Il y avait eu un accident de la circulation. Deux couples dans l'automne de leur vie, près des voitures cabossées, les hommes un peu en avant, les femmes en retrait mais allongeant férocement le cou, s'invectivaient nez à nez. Chaque fois que l'un des conjoints lâchait une longue diatribe, il profitait de l'avantage et prenait une posture très taurine, comme s'il avait achevé la faena. Mais si les vaincus voyant alors le champ libre, reprennaient l'initiative des cris, les autres, souffle retrouvé, revenaient à la charge. Cela se reproduisit trois ou quatre fois et quelques badauds avaient pris parti et commençaient à lancer des encouragements aux adversaires, tant et si bien que la dispute menaçait de dégénérer en altercation publique.
Don Julio, qui avait toujours fui les conflits citadins observait la scène, partagé entre appréhension et fascination (...) C'est alors, subitement, sans qu'il sache pourquoi ni d'où lui venait ce souffle d'inspiration qu'il sentait se lever dans un recoin de la vaste vacuité de son esprit, qu' il s'avança vers le centre du groupe, les bras ouverts, dans un geste œucuménique de consternation.
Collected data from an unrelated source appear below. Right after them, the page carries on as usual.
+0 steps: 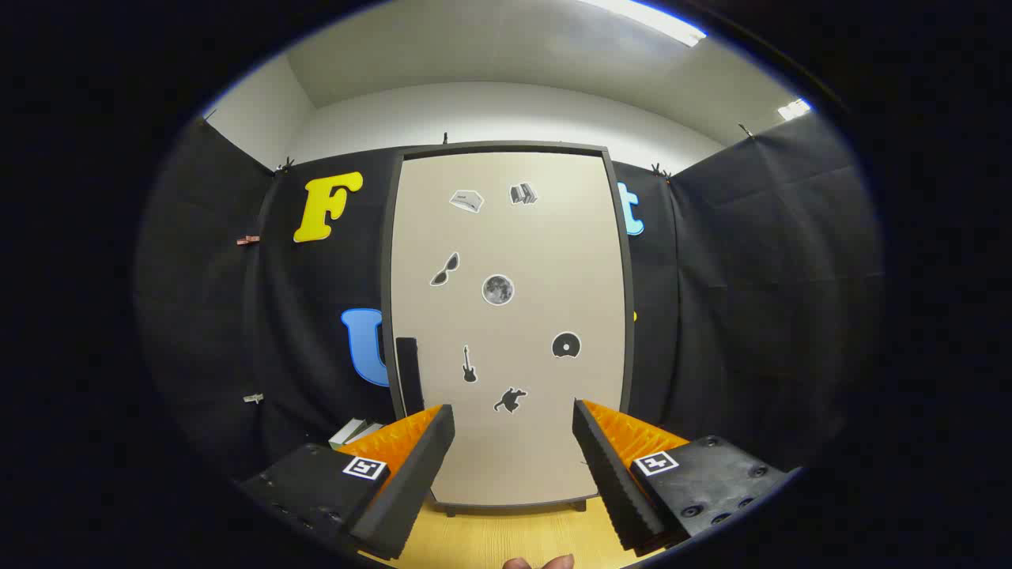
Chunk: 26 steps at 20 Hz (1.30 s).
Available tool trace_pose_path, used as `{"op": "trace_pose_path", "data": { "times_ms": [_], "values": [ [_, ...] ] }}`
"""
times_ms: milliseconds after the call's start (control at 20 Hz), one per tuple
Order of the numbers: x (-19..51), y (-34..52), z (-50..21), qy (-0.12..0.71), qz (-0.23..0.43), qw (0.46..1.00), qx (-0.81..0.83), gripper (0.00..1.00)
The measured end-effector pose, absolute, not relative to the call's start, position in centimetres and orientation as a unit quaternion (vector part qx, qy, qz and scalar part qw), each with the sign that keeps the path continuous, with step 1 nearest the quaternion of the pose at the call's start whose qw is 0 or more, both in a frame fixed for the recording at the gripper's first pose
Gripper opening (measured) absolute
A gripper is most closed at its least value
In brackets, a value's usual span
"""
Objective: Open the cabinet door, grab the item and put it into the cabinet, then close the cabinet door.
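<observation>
Ahead of the released hand-held gripper (513,431), closed cabinet door (510,324), dark handle (408,371) at its left edge, wooden table (506,537) below

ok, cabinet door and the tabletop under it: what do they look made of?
Cabinet door: looks like matte beige laminate or painted board, flat and without glare, set in a dark frame; a dark handle sits at its left edge. It is closed.
Tabletop: light wood-grain finish, streaks visible; veneer or laminate, can't tell.
The gripper hangs before the door, fingers open and holding nothing.
</observation>
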<state>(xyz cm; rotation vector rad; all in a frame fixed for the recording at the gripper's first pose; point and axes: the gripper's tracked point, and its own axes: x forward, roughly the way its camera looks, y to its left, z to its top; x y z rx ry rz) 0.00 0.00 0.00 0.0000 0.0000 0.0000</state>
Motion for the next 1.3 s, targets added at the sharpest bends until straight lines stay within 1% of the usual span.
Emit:
{"op": "trace_pose_path", "data": {
  "times_ms": [900,1100,1300],
  "values": [
    [-0.2,2.0,-0.1,0.000,0.009,1.000,-0.012,0.97],
    [0.5,3.7,0.1,-0.001,0.025,1.000,0.007,0.97],
    [3.0,6.6,0.2,-0.002,0.046,0.999,0.025,0.97]
  ]
}}
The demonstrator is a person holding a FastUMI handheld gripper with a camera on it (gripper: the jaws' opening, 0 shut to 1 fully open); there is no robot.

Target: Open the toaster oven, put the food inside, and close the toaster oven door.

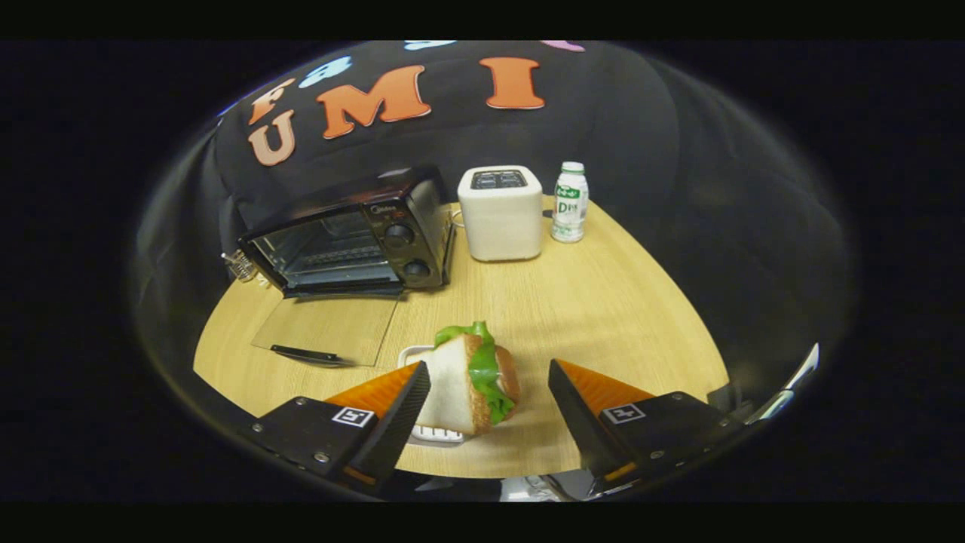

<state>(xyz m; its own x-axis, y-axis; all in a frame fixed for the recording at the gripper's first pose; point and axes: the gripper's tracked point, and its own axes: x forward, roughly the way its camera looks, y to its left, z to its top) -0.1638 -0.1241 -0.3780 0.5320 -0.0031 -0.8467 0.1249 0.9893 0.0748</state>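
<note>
A sandwich (pixel 473 377) of white bread and green lettuce stands on a small white plate (pixel 436 433) on the wooden table (pixel 603 317). My gripper (pixel 488 386) is open around it: the left finger's tip is close against the bread, the right finger stands well off to its right. The black toaster oven (pixel 354 234) sits beyond the fingers to the left, its glass door (pixel 324 328) folded down flat on the table, handle toward me, the inside rack visible.
A white pop-up toaster (pixel 501 213) stands right of the oven, and a small white-and-green bottle (pixel 570 202) stands right of that. Bare wood lies between the sandwich and the oven door. The table's rounded edge runs close on the right.
</note>
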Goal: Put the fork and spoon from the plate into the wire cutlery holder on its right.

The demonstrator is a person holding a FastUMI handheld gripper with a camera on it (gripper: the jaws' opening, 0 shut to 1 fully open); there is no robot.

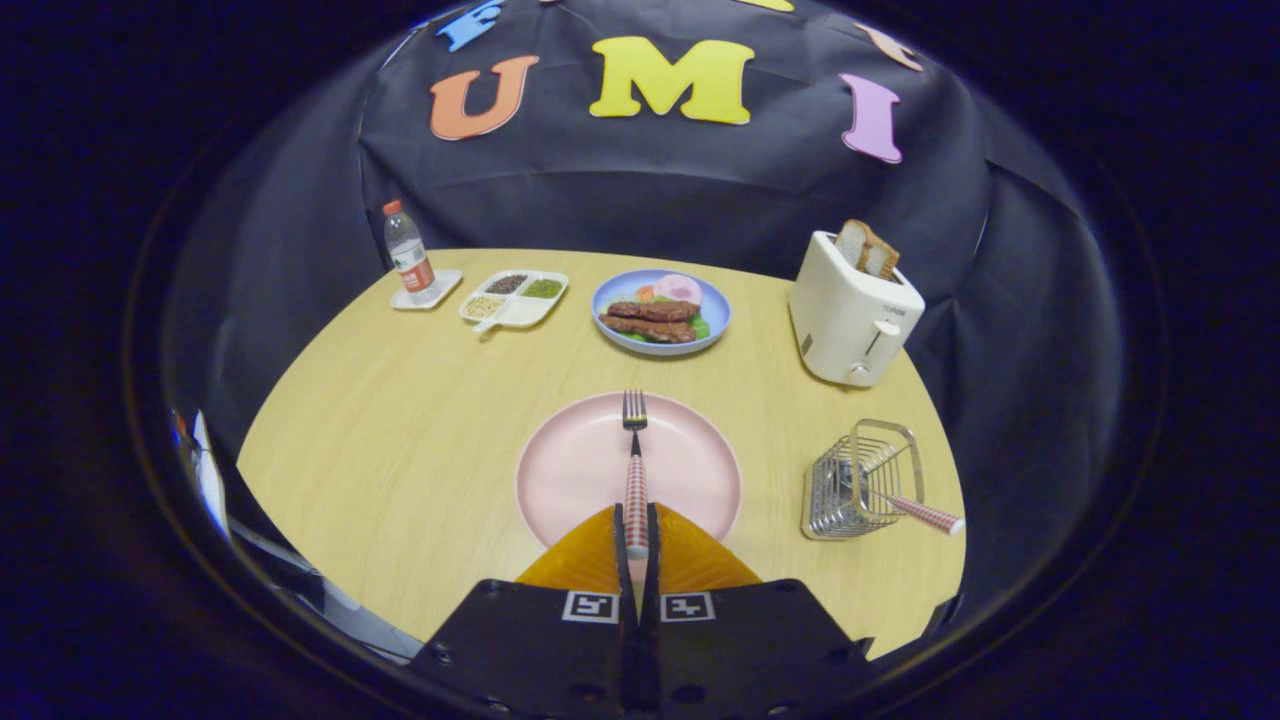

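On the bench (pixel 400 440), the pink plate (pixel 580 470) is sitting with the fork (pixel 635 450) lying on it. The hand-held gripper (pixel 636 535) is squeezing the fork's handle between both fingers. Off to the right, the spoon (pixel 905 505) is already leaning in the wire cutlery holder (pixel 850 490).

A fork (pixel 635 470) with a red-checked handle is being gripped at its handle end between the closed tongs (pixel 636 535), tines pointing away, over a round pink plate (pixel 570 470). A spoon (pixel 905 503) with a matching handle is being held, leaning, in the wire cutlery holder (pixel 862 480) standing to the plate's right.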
Pendant un instant, le silence se fit, mais aussitôt les parties sortirent de leur état de perplexité avec des cris réitérés, cette fois à l'adresse de l'intrus, et déjà ils fonçaient sur lui lorsque don Julio, avançant d' un pas, étendit une main, comme s'il aller guérir des infirmes ou séparer les eaux et dit de sa voix flûtée:
- Mesdames et messieurs: consentement.
Et, comme par miracle, les uns et les autres suspendirent leurs mouvements. Personne ne sut jamais, pas même le propre don Julio, ce qui venait de se passer.

1 commentaire:

Anonyme a dit…

Salut Jacqueline, c'est Aurélie, j'ai déposé l'autre trad. Je voulais me permettre de faire un petit commentaire sur ta traduction, car je la trouve très bien, mais en même temps très travaillée, pas sur-tradruite, mais est-ce que parfois tu ne glisses pas dans l'interprétation? Je sais que ce ne sont pas les mêmes "techniques" en traduction littéraire, je ne suis qu'une humble petite étudiante en préparation du CAPES, qui aspire un jour à intégrer le master de trad... C'est pour cela que la discussion m'intéresse, d'autant que c'est un texte qui, à mon avis, se prête à l'exercice de la reformulation, mais je n'ai pas osé m'y aventuré.Merci beaucoup!